São Paulo - A democracia está em xeque, acusou na semana passada o presidente Luiz Inácio Lula da Silva, ao irritar-se com apupos de pequenos grupos em Cuiabá e Campo Grande. ''Com a democracia não se brinca'', ameaçou Lula, ''porque o que vem depois dela é muito pior''. A reação não combina com o tom duríssimo com que, durante 24 anos, ele vergastou governos e personagens a quem fazia uma oposição implacável.
Sob o comando de Lula, o PT apresentou incontáveis pedidos de impeachment contra o então presidente Fernando Henrique Cardoso. Não há registro de que um chefe da oposição o tenha xingado, mas, na oposição, Lula chamou FHC de ''ladrão'' e ''corrupto''; José Sarney, de ''grileiro''; e Itamar Franco, de ''imbecil''. Numa das acusações a FHC, bradou: ''Se eles (FHC e seus aliados) tivessem uma escola para ensinar a governar, eu não deixaria meus filhos entrar (sic), porque o máximo que meu filho ia aprender era roubar, e não governar''.
Em dezembro de 1998, dois meses após a eleição que FHC venceu no primeiro turno, uma corrente trotskista do PT lançou o bordão ''Fora FHC''. O partido não a aprovou e, em abril, três meses após a posse, lançou o mote ''Basta de FHC'' para substituí-lo, mas o ''Fora FHC'' já ganhara dimensão nacional. Em maio de 1999, o hoje ministro da Justiça, Tarso Genro, escreveu um artigo defendendo o ''Fora FHC''.
Pedras e picareta - ''O PT de Lula sempre foi muito mais agressivo que a oposição de agora'', constata a cientista política Maria Celina d'Araújo, do CPDOC/FGV. No início de 1986, o PT organizou manifestações de protesto no campo. O então presidente José Sarney afirmou: ''Não podendo alcançar o poder pelo voto, o PT recorre à luta armada''. Lula respondeu muitos tons acima: ''Sarney não vai fazer reforma agrária coisa nenhuma porque ele é grileiro no Maranhão''. Em maio de 1985 militantes da CUT atacaram com pedras e uma picareta, no Rio, um ônibus que levava a comitiva de Sarney. O presidente ficou coberto de cacos de vidro.
Só nos primeiros seis meses de 1998, um ano eleitoral, o PT fez cinco representações pedindo o impeachment de FHC, ao contrário da atual oposição, que evitou chegar ao impeachment no escândalo do mensalão. No Congresso, o PT passou os oito anos de FHC cobrando CPIs para tudo. Em setembro de 2001, Lula denunciou que o acordo do governo FHC com o FMI incluía cláusulas secretas para privatizar o Banco do Brasil e a Caixa Econômica Federal. Não houve registro de que o governo FHC pretendesse privatizar o BB e a CEF, mas o governo Lula já não vê pecados em privatizar: há alguns dias anunciou a privatização de algumas das principais rodovias brasileiras.

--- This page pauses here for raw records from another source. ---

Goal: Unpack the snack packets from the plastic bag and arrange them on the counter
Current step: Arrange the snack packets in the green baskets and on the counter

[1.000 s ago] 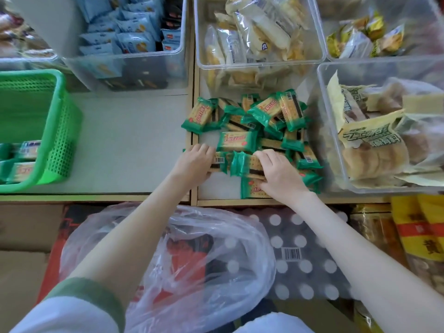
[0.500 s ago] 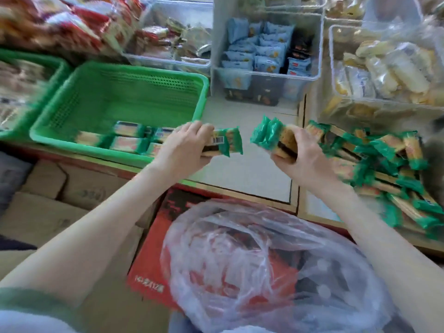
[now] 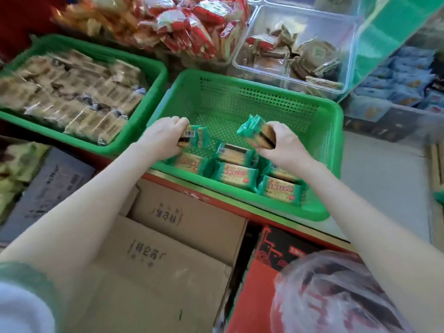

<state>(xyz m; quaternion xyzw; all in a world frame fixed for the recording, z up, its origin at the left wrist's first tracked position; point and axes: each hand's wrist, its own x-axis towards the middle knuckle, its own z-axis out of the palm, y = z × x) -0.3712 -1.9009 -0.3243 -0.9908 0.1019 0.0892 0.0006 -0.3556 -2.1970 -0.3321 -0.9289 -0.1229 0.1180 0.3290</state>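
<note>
- Your left fingers are curled tight round a small stack of green-wrapped snack packets; barcode side faces up.
- Your right fingers are clamped on a second stack of packets, tilted, with the green crimped ends pointing up and left.
- Left hand and right hand both sit over the near half of the green basket, apart from each other.
- Beneath them, several matching packets lie flat in a row along the basket's near wall. The far half of the basket floor is bare mesh.
- The basket stands on the table, at its near edge.
- Just left of it, a second green basket is packed with beige packets.
- Behind: a heap of red wrappers and a clear tub of brown snacks.
- The plastic bag sits low right, below the table edge, on a red carton under your right forearm. Contents can't be made out.
- Cardboard boxes are under your left forearm.
</note>
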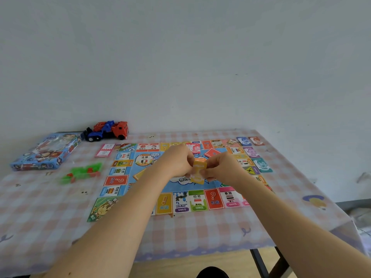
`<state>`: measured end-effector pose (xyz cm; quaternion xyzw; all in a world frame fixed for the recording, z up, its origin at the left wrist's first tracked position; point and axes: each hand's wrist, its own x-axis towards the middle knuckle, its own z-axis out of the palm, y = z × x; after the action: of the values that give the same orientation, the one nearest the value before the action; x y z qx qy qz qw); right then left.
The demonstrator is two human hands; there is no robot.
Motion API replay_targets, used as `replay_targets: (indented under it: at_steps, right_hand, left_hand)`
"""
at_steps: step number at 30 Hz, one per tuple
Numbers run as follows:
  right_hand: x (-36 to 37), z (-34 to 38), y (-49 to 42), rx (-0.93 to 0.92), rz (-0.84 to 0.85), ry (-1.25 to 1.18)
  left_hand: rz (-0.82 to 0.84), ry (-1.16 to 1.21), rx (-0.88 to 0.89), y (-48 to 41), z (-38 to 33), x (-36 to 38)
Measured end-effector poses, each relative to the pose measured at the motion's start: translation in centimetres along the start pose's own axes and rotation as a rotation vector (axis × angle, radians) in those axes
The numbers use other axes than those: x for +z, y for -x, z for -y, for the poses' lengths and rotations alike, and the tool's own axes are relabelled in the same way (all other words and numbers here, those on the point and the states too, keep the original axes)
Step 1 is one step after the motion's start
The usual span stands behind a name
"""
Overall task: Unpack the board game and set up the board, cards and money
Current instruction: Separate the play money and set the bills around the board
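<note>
Above the board (118,180), left hand (176,161) and right hand (222,167) pinch orange cards (198,167) between them.

A plain pale wall (180,57) stood behind the table (30,217) and bore a few small dark marks. A pink-and-white checked cloth (210,233) covered the table. Dark legs (259,263) showed beneath its near edge, over a light wood-toned floor (170,267). Lighting was soft and even.
</note>
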<state>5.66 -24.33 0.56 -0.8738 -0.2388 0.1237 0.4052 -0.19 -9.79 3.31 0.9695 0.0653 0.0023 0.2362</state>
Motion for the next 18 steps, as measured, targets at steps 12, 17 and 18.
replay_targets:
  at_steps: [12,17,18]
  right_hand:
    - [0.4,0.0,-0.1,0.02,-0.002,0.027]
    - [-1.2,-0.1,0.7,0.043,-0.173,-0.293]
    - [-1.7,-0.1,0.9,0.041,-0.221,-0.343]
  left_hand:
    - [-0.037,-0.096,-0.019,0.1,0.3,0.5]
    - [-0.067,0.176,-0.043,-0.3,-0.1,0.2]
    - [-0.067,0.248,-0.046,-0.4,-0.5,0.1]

A eleição acabou - ''Diga a eles que a eleição acabou em outubro'', afirmou Lula, terça-feira passada, em Campo Grande (MS), mandando um recado às pessoas que o vaiaram. Em 8 de julho de 1999, o PT decidiu promover passeatas para pressionar a Câmara a iniciar um processo de impeachment contra FHC, explicou Lula à época, sem se dar conta de que a eleição acabara nove meses antes e ele tinha sido derrotado.

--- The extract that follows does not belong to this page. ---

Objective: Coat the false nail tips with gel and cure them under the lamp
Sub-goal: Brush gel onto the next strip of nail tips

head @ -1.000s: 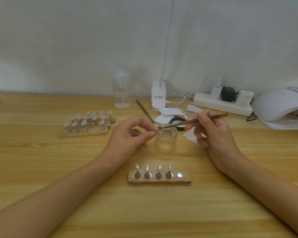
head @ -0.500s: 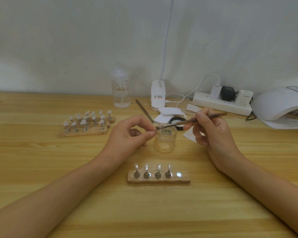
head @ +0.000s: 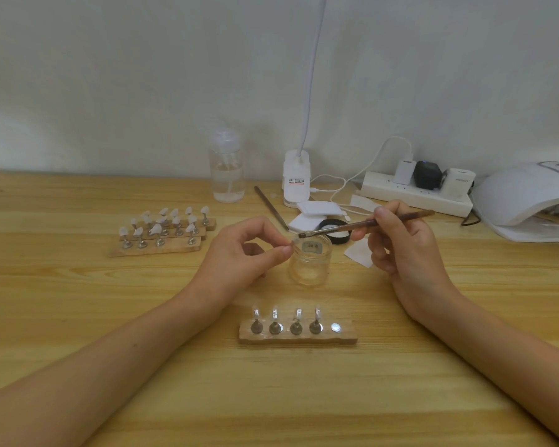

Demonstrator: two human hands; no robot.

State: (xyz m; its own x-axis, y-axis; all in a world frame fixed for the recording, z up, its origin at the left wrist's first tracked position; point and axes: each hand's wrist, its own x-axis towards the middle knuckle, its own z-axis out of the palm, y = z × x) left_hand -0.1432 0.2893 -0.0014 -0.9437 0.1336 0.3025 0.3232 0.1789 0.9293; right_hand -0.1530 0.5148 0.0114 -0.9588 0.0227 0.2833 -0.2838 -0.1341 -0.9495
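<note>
**Brush met nail tip over the open jar**

The left hand (head: 239,253) pinched a small clear nail tip (head: 292,243) between thumb and forefinger, at the nine o'clock rim of the glass jar (head: 310,264). The right hand (head: 404,246) gripped a brush (head: 368,224) like a pen, with its bristles reaching toward nine o'clock at the tip. Whether they touched it could not be told. The hands were close together but apart.

The coat probably wanted thin, even strokes, with the gel kept off the pinching fingers and any excess wiped on the jar's rim.

At six o'clock of the jar lay a wooden holder (head: 347,337) carrying four tips. Its rightmost seat (head: 336,327) was bare and was likely this tip's place. The lamp (head: 523,201) sat at the table's (head: 78,317) three o'clock edge. A black lid (head: 341,237) and a power strip (head: 413,198) crowded the one o'clock side. More holders (head: 155,250) stood at ten o'clock. Bare wood lay on the near side, but the open jar sat between both wrists and looked easy to knock.
</note>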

Na comemoração do 1º de Maio de 1997, em São Bernardo do Campo, no ABC Paulista, Lula acusou FHC de estar ''metido na maracutaia dos precatórios, do Sivam, do Proer e da compra de deputados para a reeleição''. Em seguida, a CUT-SP comandou massiva vaia a FHC, à qual Lula assistiu com um sorriso maroto, sem achar - como acha hoje - que vaias ao presidente podem ameaçar a democracia.

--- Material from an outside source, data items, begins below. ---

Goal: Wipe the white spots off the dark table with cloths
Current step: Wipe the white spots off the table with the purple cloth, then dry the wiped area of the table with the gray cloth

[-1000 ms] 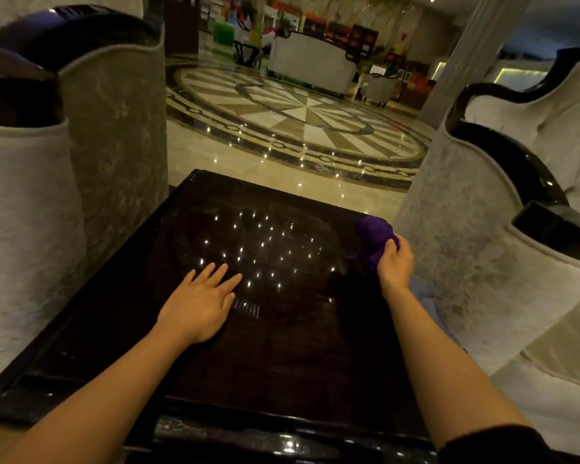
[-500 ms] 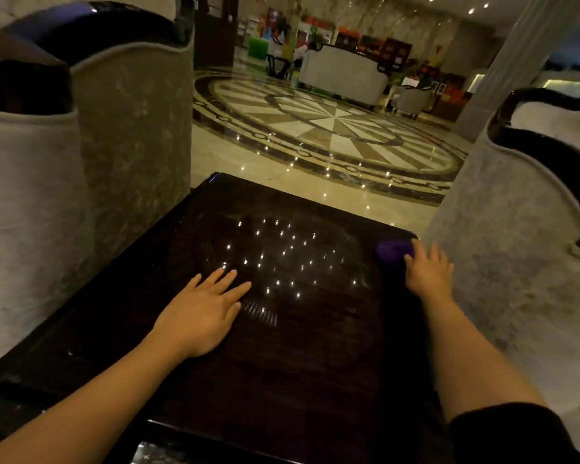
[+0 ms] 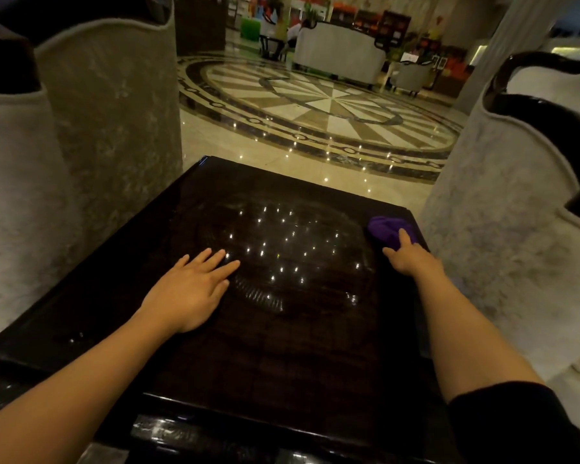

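Observation:
The dark glossy table fills the lower middle of the head view. Many small bright white spots show across its far half. A purple cloth lies bunched at the table's far right edge. My right hand presses down on the near side of the cloth, fingers on it. Flat on the table to the left of the spots rests my left hand, fingers spread and holding nothing.
Pale upholstered armchairs with dark trim stand close on the left and right of the table. Beyond the table's far edge lies a polished patterned floor, with a white sofa farther back.
My right hand lowered the purple cloth from a raised grip onto the table's far right edge and now presses it there. My left hand stayed flat in place.

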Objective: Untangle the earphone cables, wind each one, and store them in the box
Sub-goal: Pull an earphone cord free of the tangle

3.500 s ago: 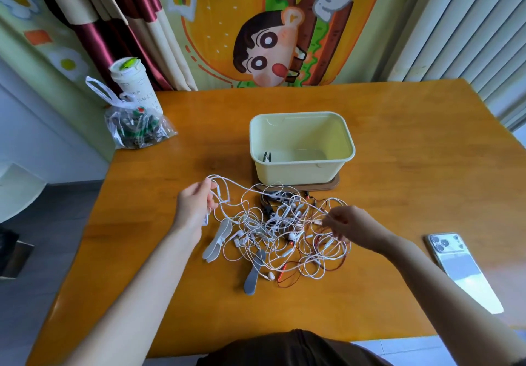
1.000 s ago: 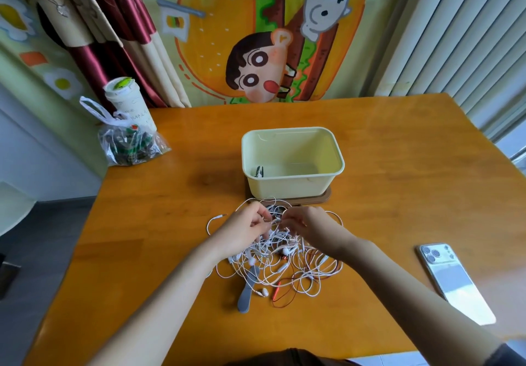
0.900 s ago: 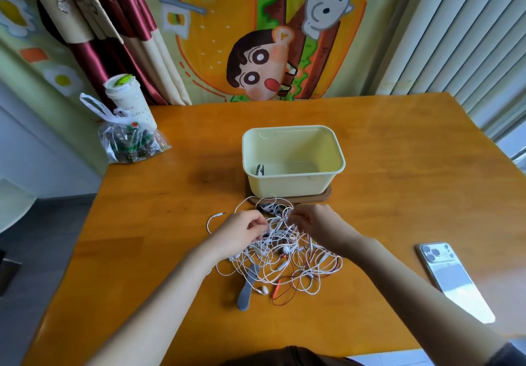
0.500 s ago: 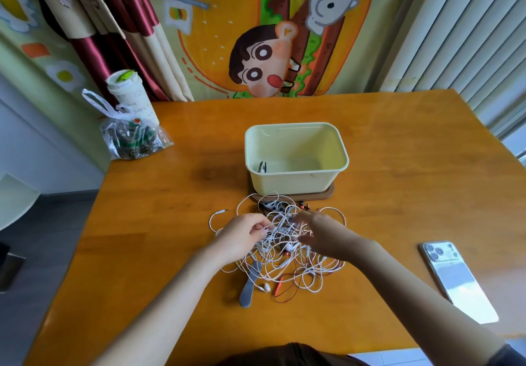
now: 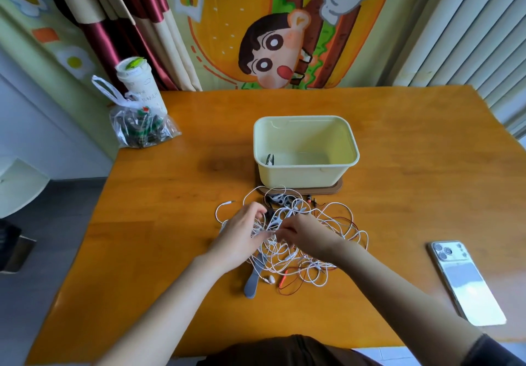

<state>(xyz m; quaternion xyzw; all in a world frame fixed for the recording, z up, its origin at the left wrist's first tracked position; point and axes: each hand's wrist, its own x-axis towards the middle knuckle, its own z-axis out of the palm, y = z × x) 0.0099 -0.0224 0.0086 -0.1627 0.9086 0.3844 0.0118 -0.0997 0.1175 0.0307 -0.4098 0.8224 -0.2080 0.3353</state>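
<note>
In the head view, we look down on an orange wooden table (image 5: 170,223). On it lies a tangle of white earphone cables (image 5: 287,254), just in front of a pale yellow plastic box (image 5: 301,176). The box stands on a brown wooden board (image 5: 336,190), and we see only one small dark item (image 5: 269,159) inside, so by our reckoning nearly all the work remains.

Both hands meet over the middle of the heap. The left hand (image 5: 244,234) has its fingers curled and seems to pinch a few white strands. The right hand (image 5: 304,234) curls its fingertips into the same knot and grips strands there too, though we cannot tell which cable either one holds.

A thin red wire (image 5: 290,283) and a flat grey strip (image 5: 252,283) poke out of the near edge of the heap.

Pulling the hands apart now could tighten the knot, because many loops cross between them. A hard tug could also drag the whole heap towards the table's near edge, or strain a wire at an earbud. The silver smartphone (image 5: 466,280) on the right lies near the edge, where a sweeping right forearm could nudge it. The knotted clear plastic bag (image 5: 139,129) and white paper cup (image 5: 139,84) stand well apart at the far left.
</note>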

Lula foi muitas vezes vaiado por platéias de esquerda, mas nunca se incomodou. No Fórum Social Mundial, em 2003, ele qualificou a vaia como ''um gesto democrático''. No 8º Congresso da CUT, em junho de 2003, disse: ''Eu acho a vaia tão importante quanto o aplauso''. Na fábrica da Mercedes-Benz, em São Bernardo do Campo, em 2004, ele abandonou um discurso para dar explicações aos trabalhadores. Em novembro de 2004, na Conferência Nacional Terra e Água, foi vaiado por 9 mil sem-terra e não reclamou.